(TASK GOAL) Please restate, word for word, the lines below that begin at the one with "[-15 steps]" and end at the one with "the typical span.". Leave out all other lines.

(DATASET SECTION)

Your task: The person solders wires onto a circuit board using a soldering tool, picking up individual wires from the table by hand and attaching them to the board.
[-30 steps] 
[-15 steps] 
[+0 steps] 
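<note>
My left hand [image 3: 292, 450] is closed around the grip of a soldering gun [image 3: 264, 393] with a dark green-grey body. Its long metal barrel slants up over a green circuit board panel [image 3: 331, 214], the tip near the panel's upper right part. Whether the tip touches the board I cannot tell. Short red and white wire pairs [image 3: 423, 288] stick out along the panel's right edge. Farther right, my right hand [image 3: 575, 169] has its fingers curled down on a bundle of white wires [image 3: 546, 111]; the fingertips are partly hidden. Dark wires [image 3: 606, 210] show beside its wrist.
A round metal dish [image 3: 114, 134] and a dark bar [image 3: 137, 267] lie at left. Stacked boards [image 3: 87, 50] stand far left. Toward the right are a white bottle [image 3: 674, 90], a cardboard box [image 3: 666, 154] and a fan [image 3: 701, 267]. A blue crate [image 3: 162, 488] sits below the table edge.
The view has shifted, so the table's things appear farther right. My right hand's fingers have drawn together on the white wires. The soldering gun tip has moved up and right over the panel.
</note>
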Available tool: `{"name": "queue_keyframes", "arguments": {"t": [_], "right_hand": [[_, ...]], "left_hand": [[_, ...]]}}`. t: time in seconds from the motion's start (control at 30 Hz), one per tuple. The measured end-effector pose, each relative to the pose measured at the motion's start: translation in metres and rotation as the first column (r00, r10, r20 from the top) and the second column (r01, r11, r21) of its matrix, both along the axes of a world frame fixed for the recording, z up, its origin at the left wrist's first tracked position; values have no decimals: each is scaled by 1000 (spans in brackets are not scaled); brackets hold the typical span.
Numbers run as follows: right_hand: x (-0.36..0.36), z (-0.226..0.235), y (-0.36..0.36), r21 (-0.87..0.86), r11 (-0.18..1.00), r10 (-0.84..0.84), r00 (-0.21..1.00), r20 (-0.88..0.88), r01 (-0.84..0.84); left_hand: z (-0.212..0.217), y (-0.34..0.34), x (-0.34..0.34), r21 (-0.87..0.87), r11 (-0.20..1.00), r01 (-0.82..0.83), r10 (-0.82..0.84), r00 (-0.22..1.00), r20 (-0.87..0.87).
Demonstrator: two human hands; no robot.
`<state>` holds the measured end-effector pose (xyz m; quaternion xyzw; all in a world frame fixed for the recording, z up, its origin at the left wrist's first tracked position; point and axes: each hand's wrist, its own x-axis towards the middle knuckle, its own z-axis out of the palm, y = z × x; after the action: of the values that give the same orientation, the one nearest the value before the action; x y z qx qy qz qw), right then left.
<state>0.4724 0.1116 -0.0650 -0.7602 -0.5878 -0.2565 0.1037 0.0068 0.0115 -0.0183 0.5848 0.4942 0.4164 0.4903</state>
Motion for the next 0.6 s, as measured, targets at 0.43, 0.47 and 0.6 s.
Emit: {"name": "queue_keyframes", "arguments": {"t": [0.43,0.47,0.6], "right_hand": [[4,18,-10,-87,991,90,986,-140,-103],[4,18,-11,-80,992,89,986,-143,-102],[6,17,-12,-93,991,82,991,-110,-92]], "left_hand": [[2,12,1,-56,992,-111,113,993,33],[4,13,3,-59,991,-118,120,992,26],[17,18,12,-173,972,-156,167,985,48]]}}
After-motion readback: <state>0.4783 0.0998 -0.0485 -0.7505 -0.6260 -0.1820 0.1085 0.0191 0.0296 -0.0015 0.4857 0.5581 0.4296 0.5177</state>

(SOLUTION)
[-15 steps] 
[+0 steps] 
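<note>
My left hand [image 3: 292, 450] is closed around the grip of a soldering gun [image 3: 264, 393] with a dark green-grey body. Its long metal barrel slants up over a green circuit board panel [image 3: 331, 214], the tip near the panel's upper right part. Whether the tip touches the board I cannot tell. Short red and white wire pairs [image 3: 423, 288] stick out along the panel's right edge. Farther right, my right hand [image 3: 575, 169] has its fingers curled down on a bundle of white wires [image 3: 546, 111]; the fingertips are partly hidden. Dark wires [image 3: 606, 210] show beside its wrist.
A round metal dish [image 3: 114, 134] and a dark bar [image 3: 137, 267] lie at left. Stacked boards [image 3: 87, 50] stand far left. Toward the right are a white bottle [image 3: 674, 90], a cardboard box [image 3: 666, 154] and a fan [image 3: 701, 267]. A blue crate [image 3: 162, 488] sits below the table edge.
The view has shifted, so the table's things appear farther right. My right hand's fingers have drawn together on the white wires. The soldering gun tip has moved up and right over the panel.
</note>
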Available tool: `{"name": "queue_keyframes", "arguments": {"t": [_], "right_hand": [[_, ...]], "left_hand": [[_, ...]]}}`. t: time in seconds from the motion's start (control at 30 Hz), one per tuple. The measured end-effector pose, each relative to the pose measured at the motion's start: translation in metres and rotation as the first column (r00, r10, r20 from the top) and the second column (r01, r11, r21) of its matrix, both along the axes of a world frame fixed for the recording, z up, its origin at the left wrist's first tracked position; values have no decimals: each is scaled by 1000 (spans in brackets are not scaled); brackets hold the typical span.

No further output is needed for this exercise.